▸ **REQUIRED WORK**: The answer must be one number: how many lines in the data below include the string "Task".

▸ **DATA TO USE**:
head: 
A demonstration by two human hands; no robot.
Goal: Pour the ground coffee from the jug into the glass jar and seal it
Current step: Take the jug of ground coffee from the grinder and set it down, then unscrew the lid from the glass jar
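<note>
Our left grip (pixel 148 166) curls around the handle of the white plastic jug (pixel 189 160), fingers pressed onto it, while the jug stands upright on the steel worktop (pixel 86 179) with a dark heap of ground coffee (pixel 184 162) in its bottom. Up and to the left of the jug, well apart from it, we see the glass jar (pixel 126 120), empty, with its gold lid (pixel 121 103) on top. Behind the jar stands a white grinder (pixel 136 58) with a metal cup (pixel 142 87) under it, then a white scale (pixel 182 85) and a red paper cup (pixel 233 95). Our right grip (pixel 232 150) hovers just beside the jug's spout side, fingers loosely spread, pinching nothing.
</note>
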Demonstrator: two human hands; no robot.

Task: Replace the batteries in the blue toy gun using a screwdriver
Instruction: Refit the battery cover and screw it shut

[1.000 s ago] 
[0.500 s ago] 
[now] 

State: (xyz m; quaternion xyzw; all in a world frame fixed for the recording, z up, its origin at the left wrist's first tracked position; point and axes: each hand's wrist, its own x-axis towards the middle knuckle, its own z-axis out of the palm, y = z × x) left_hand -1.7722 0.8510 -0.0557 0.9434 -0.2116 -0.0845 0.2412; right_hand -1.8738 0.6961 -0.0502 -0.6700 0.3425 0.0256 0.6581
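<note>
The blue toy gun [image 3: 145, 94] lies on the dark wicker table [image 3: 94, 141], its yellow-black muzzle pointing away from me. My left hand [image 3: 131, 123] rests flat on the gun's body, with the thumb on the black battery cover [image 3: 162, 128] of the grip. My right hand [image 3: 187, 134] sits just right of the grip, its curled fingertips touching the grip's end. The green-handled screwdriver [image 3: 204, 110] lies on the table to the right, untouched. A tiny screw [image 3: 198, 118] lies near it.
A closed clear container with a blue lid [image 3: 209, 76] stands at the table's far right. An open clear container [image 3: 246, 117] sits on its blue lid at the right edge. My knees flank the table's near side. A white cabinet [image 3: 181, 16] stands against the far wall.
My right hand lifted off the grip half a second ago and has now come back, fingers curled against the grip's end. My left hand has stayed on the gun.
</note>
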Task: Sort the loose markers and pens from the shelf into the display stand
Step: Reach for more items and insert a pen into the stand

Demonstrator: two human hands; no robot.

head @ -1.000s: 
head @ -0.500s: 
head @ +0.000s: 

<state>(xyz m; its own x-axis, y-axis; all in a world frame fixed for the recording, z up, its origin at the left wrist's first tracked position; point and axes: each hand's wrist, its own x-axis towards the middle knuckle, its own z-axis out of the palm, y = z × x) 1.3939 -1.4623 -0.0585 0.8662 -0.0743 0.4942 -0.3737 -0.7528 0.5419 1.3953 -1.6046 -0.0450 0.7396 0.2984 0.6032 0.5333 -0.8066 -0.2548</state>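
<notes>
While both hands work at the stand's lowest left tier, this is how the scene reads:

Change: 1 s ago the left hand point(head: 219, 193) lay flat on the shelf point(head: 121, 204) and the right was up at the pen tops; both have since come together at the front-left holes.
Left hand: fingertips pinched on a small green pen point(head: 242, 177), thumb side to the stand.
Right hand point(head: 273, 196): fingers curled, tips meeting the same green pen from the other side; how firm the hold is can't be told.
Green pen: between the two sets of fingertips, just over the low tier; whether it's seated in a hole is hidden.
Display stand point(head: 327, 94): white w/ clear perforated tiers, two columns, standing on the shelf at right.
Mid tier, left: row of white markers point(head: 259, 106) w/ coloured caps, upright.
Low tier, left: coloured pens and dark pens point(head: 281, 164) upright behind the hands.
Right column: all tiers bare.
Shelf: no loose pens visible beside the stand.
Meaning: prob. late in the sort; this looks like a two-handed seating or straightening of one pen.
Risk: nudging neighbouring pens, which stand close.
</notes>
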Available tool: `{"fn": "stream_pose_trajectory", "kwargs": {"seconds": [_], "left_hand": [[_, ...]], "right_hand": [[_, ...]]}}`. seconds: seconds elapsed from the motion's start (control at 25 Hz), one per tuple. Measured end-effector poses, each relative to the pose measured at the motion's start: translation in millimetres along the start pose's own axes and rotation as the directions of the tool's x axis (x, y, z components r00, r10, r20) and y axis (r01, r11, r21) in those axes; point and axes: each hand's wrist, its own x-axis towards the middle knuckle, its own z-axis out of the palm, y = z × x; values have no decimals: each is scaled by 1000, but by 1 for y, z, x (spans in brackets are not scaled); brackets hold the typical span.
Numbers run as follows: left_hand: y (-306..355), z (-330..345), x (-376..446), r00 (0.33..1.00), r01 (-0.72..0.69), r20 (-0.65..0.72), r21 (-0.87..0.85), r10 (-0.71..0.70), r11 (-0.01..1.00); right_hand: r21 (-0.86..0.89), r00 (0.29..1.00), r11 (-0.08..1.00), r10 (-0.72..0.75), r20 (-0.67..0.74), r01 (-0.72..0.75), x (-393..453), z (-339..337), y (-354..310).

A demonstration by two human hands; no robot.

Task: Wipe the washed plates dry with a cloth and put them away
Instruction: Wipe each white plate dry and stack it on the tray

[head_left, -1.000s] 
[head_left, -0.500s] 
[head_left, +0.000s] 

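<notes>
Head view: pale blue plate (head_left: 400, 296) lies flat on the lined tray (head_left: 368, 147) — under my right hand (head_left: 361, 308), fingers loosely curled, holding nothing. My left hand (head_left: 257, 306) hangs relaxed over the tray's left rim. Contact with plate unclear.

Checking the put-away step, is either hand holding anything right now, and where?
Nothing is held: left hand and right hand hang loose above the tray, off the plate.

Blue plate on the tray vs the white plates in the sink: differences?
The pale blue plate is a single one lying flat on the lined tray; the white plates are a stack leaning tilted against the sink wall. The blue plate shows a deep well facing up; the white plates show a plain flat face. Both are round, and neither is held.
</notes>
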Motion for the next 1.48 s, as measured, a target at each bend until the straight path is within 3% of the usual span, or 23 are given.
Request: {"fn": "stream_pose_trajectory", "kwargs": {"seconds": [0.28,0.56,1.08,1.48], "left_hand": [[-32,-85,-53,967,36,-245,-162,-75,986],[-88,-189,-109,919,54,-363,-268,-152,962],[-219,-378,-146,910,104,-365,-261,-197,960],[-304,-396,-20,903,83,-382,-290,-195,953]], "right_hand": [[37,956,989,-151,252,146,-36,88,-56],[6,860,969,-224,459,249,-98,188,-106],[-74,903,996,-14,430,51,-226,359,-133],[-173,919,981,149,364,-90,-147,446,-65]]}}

▸ **SOLUTION TO THE PROBLEM**: 3